- Action item: The expected answer is every line of the material that contains the word "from".

- Supplied material:
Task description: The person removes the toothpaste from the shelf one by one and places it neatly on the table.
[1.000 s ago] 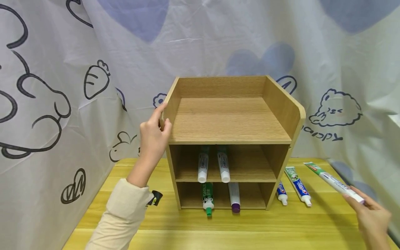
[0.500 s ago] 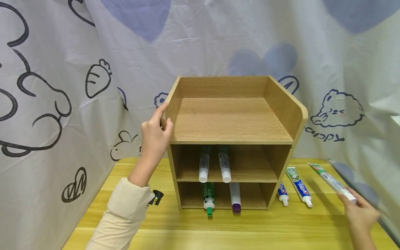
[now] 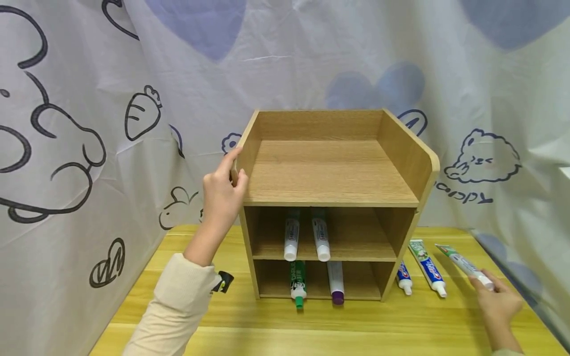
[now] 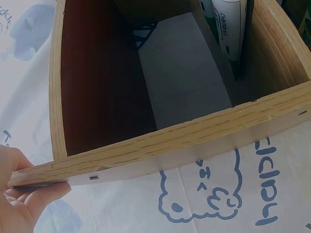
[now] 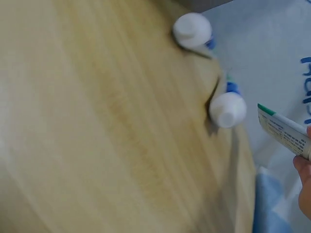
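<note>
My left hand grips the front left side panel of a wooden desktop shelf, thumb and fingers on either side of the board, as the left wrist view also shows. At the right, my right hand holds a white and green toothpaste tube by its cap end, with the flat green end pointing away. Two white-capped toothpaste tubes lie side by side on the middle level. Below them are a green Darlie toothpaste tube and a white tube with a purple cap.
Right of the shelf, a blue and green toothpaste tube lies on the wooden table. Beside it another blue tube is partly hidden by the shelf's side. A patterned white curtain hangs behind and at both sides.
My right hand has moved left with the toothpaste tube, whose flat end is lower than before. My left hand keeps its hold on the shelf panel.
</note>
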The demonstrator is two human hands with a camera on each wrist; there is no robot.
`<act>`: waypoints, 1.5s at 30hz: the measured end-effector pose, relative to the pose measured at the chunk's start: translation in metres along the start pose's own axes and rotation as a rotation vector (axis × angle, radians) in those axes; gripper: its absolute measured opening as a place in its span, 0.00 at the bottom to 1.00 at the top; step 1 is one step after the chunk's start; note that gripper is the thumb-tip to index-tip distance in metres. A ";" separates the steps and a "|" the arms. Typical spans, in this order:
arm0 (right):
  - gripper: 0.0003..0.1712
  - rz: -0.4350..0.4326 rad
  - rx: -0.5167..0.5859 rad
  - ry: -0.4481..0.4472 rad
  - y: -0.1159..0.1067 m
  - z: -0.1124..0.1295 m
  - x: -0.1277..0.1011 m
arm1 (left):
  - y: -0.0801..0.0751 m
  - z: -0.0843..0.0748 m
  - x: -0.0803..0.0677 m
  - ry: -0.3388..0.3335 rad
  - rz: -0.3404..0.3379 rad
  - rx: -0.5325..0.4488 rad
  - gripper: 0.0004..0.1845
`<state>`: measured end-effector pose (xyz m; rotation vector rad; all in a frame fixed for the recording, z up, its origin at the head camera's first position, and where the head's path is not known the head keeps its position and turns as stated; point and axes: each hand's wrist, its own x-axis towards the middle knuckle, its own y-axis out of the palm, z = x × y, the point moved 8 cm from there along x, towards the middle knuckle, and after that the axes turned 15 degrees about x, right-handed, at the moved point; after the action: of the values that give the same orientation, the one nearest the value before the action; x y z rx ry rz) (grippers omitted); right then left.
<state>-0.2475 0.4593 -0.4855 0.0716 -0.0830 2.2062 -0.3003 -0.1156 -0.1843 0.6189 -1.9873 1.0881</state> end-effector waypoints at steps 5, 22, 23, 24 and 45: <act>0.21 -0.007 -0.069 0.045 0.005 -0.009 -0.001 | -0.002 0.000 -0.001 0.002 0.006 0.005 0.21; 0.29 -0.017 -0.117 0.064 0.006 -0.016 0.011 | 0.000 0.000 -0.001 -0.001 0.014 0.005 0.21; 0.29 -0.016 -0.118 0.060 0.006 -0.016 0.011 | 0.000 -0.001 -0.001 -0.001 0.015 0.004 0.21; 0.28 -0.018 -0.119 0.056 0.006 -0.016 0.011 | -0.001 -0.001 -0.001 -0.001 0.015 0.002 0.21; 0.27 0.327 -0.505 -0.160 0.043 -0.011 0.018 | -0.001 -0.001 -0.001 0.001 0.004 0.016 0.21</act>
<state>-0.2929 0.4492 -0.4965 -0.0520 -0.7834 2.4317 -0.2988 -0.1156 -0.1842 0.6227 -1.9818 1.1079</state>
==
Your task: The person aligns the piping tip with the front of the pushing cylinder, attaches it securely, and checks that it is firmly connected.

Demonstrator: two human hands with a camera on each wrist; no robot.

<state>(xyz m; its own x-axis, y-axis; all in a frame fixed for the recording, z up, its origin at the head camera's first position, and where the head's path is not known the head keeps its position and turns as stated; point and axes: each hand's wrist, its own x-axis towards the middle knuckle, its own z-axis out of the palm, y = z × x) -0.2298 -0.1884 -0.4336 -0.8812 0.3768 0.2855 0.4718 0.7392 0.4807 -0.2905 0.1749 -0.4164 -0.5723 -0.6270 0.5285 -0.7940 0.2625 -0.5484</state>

- Solved problem:
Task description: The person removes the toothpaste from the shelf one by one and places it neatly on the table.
`<state>`: measured end-effector pose (xyz m; rotation vector rad; all in a frame fixed for the recording, z up, its origin at the head camera's first position, and where the head's path is not known the head keeps its position and turns as stated; point and axes: each hand's wrist, its own x-axis towards the middle knuckle, its own y-axis out of the palm, z = x × y, the point moved 8 cm from there along x, towards the middle knuckle, and after that the axes turned 15 degrees about x, right-handed, at the moved point; after the action: of the values that give the same orientation, the one nearest the value before the action; x y z rx ry rz) (grippers omitted); right then left.

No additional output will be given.